Modelling the Dynamics of Networks
Finally, we can model networks that evolve. This allows us to perform simulations - model how ideas spread, how systems evolve; as well as make predictions of future states. Almost all the tasks mentioned earlier can be applied here, but with the added dimension of time. We will just touch on a few interesting ones.
Node Level
Node Forecasting: Forecast which specific customers are likely to cancel their subscription.
Edge Level
Edge Formation: Detect fading friendships or emerging business collaborations over time.
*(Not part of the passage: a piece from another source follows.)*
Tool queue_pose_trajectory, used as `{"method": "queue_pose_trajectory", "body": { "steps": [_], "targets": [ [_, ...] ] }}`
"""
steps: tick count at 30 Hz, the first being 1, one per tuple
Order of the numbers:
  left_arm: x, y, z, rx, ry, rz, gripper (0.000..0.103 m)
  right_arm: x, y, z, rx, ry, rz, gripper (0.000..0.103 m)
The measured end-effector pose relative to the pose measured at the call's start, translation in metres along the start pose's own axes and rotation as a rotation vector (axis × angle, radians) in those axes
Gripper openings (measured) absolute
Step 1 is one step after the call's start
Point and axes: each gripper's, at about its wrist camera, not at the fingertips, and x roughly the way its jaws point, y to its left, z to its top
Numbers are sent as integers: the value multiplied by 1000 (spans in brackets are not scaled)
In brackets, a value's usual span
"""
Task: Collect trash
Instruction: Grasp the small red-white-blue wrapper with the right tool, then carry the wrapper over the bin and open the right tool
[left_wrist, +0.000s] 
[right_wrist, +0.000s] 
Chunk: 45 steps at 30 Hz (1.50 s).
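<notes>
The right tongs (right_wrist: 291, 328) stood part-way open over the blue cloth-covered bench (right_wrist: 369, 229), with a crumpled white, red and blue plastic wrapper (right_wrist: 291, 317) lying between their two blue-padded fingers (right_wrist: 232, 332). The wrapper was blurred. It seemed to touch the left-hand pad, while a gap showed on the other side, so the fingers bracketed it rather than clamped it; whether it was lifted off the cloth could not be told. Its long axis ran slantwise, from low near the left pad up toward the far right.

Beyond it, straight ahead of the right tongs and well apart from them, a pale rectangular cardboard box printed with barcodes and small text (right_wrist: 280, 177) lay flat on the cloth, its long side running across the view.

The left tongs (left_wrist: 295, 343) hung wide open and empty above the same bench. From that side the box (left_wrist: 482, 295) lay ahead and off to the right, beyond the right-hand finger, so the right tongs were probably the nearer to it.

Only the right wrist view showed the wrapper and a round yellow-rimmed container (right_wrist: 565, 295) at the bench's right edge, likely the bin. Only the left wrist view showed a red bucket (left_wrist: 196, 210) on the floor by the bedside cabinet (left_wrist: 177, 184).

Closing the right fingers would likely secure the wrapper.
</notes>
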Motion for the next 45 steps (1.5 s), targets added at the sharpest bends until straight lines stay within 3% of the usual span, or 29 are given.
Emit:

Edge Weight Forecasting: Predict whether two partners will transact more or less with each other next year.
Subgraph Level
Community Evolution: Assess if a large customer segment will change after you launch a new feature.
Subgraph Emergence: Detect the formation of a new trend or interest group in real-time.
Cascade Tracking: Trace how viral marketing content flowed through different communities.
Graph Level
Graph Growth Modeling: Simulate how your user network may change due to the introduction of a product feature.
Diffusion Simulation: Run "what-if" scenarios to see how a new product would be received by the market.
One Final Dimension
All the tasks above can incorporate even richer data, including attributes of different modalities (text, image, numerical) and positional information that describes a node's role. This was essentially the focus of my research on dynamic multimodal networks (see my dissertation here).
Generative AI on Networks
Generative AI with networks brings about even more possibilities. Two examples.
GraphRAG
You've heard of Retrieval-Augmented Generation (RAG). But standard RAG often retrieves isolated sentences, missing the forest for the trees.
GraphRAG first builds a knowledge graph from your data. When you ask a question, it doesn't just retrieve facts; it retrieves an entire subgraph or community, which is usually a richer cluster of interconnected concepts. This can help with more insightful and reliable answers for complex questions.
Generating New Networks
Being able to generate or predict entirely new, complex network structures can be really useful. Deepmind’s AlphaFold is a key example. For years, predicting a protein's structure from its amino acid sequence was a key challenge. AlphaFold leverages both Generative AI and network structures to help with this task. It treats the sequence of amino acids as a graph, where each acid is a node and the relationships between them are edges. AlphaFold reasons about these connections to predict protein structures.
And finally…
Thinking in Networks pushes you to not just look at individual entities or objects but also their relationships, flows and hidden structures. It enables a shift in our mindset for solving problems.
I hope you found this series of notes on Thinking in Networks somewhat useful.